Anyway, as far as the mystery goes, there's the usual decent construction. On an objective level too the lack of depressing focus makes it easy to keep attention where it belongs- on figuring out the cause behind these disappearances. I didn't even notice so much the appearance of other tiresome "Missing Noir M" tropes- like the way the police are constantly being manipulated. For mostly positive ends, of course.

Even so I get the impression that we're gearing up for a serious final stretch plotline, given the lack of a preview. This is fine by me- normally I like my detectives serials to be abstract, but in the case of "Missing Noir M", the mystery of Soo-hyeon's true involvement with the overall case is an interesting hook. And given the screw-up at the climax, it's something I'd really like to see in better perspective.

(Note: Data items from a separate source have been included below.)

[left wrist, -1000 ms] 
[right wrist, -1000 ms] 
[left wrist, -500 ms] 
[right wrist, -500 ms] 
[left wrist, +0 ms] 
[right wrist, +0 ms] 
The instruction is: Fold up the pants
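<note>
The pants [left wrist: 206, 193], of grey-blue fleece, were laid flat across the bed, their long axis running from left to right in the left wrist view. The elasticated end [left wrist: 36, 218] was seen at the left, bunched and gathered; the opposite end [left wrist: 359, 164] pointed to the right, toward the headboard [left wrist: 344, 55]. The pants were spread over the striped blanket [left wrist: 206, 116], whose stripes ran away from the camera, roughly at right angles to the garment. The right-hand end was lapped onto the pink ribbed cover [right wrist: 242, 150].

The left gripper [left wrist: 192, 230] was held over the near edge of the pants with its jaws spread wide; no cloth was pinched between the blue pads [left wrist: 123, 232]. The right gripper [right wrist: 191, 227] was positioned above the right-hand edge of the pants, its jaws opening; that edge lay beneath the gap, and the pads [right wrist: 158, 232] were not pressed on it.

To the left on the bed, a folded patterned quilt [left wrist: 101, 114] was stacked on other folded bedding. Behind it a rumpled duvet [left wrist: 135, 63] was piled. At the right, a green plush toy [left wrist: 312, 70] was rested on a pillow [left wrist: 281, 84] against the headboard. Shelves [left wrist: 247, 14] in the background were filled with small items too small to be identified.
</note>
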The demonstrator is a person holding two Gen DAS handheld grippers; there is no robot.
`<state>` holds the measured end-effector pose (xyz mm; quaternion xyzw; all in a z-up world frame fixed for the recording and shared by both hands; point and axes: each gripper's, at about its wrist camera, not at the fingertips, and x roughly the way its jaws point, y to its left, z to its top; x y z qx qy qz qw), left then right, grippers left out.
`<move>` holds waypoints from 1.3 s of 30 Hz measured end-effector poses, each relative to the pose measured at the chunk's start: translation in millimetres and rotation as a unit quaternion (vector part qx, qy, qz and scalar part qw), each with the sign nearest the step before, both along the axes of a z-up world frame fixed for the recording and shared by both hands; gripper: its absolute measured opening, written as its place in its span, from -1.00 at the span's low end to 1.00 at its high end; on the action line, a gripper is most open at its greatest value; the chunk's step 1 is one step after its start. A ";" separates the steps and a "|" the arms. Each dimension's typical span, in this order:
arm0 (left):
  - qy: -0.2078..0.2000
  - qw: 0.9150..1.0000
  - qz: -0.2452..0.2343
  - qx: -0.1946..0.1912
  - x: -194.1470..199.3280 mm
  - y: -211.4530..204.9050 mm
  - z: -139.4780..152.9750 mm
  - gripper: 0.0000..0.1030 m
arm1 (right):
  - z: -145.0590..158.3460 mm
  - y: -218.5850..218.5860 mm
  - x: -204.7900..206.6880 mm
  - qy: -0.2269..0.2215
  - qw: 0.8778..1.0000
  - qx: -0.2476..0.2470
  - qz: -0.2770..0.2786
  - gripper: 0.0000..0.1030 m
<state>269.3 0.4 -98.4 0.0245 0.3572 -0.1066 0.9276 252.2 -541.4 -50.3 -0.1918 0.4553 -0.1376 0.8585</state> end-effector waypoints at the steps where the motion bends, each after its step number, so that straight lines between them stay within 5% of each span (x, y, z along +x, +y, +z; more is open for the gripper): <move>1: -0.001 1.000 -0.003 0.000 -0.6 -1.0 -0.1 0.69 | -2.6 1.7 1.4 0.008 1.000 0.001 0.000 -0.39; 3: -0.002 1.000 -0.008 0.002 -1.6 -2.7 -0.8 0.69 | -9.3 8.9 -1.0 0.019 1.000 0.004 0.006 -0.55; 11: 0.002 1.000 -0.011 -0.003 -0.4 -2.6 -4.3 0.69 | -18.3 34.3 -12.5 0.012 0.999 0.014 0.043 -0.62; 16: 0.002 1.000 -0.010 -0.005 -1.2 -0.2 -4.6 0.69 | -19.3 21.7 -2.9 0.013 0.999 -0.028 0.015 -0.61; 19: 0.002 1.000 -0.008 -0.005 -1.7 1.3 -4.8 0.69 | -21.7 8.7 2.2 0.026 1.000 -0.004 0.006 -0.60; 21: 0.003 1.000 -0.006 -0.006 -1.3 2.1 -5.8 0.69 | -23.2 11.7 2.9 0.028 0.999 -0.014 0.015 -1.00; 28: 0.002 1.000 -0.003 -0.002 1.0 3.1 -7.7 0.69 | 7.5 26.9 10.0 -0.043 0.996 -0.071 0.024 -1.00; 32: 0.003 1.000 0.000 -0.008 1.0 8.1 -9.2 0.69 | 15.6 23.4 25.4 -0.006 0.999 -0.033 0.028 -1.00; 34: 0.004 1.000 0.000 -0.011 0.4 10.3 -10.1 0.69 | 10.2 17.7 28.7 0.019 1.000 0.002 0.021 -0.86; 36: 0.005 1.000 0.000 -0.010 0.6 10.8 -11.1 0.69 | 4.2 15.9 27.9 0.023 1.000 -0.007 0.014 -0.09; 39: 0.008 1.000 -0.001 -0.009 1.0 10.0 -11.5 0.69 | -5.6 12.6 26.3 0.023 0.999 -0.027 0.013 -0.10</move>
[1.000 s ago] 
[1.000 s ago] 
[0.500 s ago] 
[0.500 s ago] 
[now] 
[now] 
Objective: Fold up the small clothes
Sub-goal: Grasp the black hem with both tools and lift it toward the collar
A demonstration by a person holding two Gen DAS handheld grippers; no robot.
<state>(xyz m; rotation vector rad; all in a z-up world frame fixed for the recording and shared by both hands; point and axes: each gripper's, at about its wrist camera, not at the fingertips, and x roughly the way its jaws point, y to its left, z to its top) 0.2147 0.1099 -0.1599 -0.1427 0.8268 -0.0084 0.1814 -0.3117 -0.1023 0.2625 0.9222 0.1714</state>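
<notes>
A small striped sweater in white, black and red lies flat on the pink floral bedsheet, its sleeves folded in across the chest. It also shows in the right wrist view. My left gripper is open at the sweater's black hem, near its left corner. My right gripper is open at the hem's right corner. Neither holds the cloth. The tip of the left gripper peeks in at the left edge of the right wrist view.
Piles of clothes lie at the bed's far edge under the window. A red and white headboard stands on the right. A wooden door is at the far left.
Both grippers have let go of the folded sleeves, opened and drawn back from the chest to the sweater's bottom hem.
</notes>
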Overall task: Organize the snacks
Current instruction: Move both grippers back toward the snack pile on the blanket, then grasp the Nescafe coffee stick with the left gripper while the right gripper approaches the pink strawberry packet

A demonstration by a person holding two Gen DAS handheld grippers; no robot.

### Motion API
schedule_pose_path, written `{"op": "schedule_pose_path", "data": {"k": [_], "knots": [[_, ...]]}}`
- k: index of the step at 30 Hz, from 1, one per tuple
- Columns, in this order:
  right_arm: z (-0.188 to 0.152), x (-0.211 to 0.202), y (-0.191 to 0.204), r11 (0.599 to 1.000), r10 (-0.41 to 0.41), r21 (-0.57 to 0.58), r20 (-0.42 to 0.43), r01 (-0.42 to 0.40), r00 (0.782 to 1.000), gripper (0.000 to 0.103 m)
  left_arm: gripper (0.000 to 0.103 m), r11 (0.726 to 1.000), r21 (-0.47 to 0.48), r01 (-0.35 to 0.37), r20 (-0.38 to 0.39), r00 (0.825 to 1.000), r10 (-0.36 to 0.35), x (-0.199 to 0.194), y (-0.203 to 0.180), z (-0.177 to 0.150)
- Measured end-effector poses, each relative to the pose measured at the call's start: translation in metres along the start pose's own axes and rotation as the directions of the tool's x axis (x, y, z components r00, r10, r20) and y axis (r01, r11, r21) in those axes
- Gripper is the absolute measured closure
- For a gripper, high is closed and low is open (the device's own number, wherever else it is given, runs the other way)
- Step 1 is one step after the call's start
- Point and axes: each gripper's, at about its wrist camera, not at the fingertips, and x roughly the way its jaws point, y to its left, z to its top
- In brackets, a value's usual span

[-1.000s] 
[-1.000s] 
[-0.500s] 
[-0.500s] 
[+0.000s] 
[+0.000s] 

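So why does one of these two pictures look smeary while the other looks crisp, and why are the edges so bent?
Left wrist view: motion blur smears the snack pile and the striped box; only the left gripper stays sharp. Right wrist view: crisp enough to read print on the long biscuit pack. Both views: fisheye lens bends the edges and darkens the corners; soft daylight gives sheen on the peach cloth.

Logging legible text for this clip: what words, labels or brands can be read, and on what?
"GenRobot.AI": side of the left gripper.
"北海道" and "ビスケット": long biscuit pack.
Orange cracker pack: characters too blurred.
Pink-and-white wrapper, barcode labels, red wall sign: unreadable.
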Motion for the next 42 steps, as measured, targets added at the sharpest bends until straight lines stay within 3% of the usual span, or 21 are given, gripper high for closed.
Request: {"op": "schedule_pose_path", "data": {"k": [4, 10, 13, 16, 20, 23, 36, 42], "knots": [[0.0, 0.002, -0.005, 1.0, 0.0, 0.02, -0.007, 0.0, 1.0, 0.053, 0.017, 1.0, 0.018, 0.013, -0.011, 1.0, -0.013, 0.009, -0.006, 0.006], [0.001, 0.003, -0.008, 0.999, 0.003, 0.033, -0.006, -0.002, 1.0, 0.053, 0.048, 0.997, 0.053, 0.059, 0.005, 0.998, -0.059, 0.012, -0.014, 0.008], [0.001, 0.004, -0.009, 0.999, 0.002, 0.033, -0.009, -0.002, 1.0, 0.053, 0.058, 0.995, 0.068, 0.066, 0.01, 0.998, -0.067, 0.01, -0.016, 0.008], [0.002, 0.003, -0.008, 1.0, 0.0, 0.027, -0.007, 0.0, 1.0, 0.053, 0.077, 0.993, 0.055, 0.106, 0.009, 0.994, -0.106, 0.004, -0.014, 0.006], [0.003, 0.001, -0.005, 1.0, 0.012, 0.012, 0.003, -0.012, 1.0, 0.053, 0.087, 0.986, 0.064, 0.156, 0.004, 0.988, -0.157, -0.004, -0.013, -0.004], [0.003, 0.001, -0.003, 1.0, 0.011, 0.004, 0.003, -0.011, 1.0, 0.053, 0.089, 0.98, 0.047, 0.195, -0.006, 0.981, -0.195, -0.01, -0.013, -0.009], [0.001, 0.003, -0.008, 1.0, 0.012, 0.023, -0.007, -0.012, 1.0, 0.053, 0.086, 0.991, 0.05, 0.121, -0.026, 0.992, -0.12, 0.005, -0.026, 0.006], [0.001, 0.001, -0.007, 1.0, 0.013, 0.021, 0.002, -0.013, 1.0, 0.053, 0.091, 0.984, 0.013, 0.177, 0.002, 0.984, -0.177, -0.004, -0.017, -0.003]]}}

What "Missing Noir M" tries to do, though, it tries to do well. The case is fairly gritty and even mostply plausible, if we choose to ignore the climax. Director Lee Seung-yeong has consistently managed a very slick production- it's not one that ever really excels behind the basics implied by the title of "Missing Noir M", but then it doesn't really need to. Sometimes gritty, well-balanced genre fiction is a good enough draw on its own, and at the very least my read on the drama's future has drifted back to somewhat optimistic.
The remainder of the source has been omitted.